(Provided records)
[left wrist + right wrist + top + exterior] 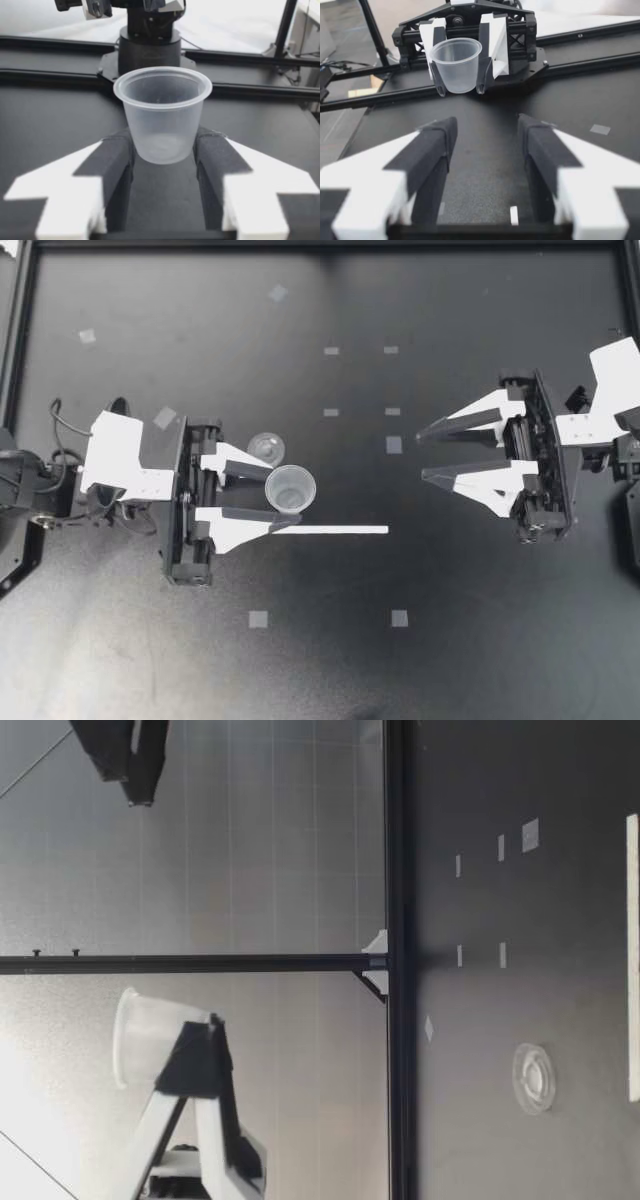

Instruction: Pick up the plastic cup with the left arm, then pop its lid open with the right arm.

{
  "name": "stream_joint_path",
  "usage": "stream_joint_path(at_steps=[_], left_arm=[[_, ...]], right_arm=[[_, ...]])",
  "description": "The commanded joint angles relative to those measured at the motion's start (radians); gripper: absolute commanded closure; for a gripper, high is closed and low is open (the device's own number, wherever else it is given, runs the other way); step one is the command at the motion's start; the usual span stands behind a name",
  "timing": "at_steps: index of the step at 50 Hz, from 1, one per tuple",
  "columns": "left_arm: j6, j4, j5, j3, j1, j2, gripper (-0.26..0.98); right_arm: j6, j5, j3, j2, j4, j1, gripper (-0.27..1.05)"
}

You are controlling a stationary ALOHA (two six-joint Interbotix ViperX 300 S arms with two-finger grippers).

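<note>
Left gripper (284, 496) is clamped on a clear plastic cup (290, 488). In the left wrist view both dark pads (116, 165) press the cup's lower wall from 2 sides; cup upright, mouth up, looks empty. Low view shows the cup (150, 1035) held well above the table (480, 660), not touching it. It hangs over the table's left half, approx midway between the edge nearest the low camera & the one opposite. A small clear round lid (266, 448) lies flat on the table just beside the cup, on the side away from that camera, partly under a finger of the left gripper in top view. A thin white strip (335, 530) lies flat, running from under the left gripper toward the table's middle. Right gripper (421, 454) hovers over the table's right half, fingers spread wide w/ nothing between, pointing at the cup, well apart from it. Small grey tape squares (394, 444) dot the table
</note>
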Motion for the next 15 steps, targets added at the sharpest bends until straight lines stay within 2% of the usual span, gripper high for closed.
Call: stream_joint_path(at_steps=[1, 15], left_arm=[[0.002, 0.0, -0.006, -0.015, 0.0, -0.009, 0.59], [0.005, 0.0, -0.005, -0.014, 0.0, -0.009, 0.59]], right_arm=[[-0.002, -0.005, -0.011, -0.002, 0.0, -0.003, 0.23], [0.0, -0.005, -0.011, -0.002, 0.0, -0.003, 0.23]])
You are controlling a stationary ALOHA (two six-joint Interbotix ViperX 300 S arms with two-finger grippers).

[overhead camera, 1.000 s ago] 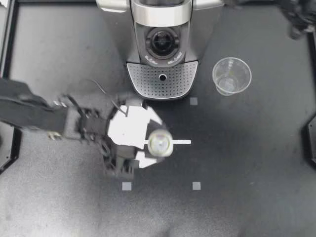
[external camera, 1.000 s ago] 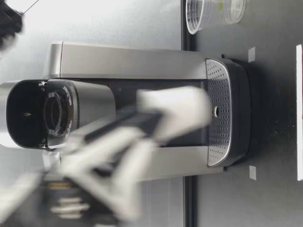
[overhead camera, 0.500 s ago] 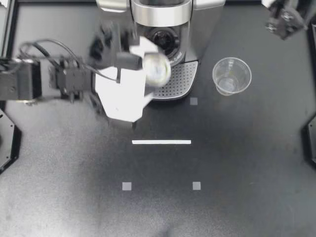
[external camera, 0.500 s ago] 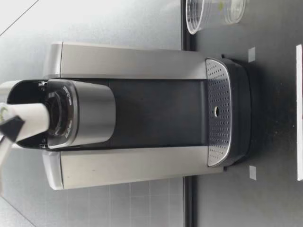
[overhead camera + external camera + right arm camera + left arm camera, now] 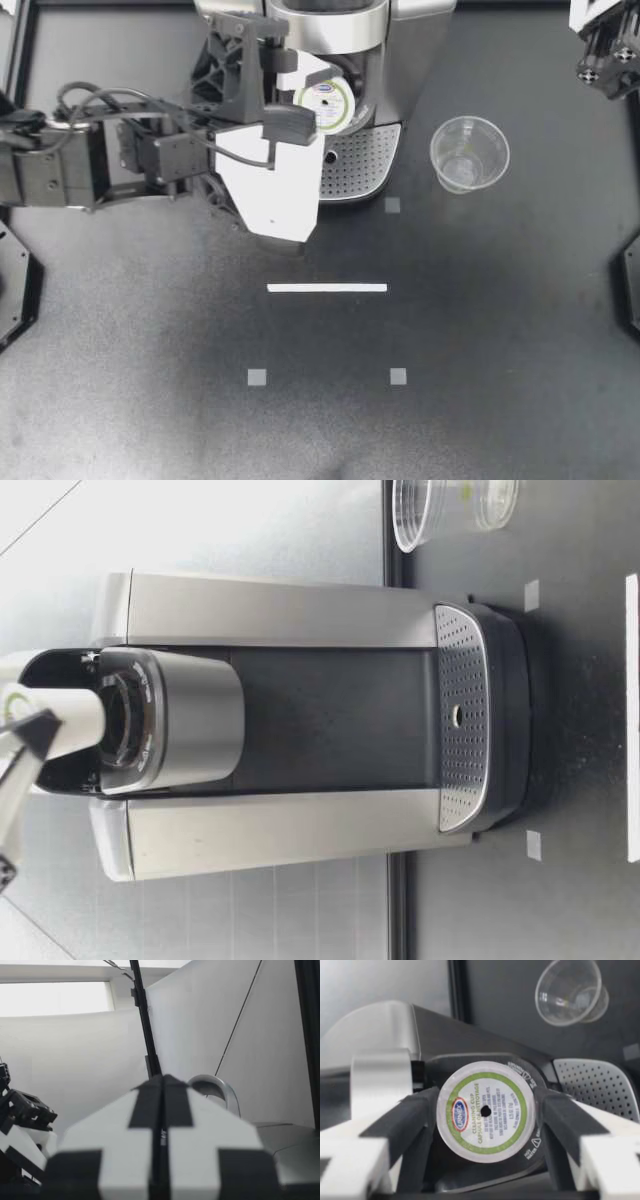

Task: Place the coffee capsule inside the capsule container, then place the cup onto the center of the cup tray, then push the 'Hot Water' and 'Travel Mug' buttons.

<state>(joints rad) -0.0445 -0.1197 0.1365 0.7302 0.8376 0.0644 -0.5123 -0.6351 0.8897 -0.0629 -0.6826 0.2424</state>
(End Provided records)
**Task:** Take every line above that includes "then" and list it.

**Result of this exercise:**
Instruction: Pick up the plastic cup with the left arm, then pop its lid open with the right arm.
Task: Place the coffee capsule inside the capsule container, then place the cup onto the center of the cup tray, then push the 'Hot Water' and 'Travel Mug' buttons.

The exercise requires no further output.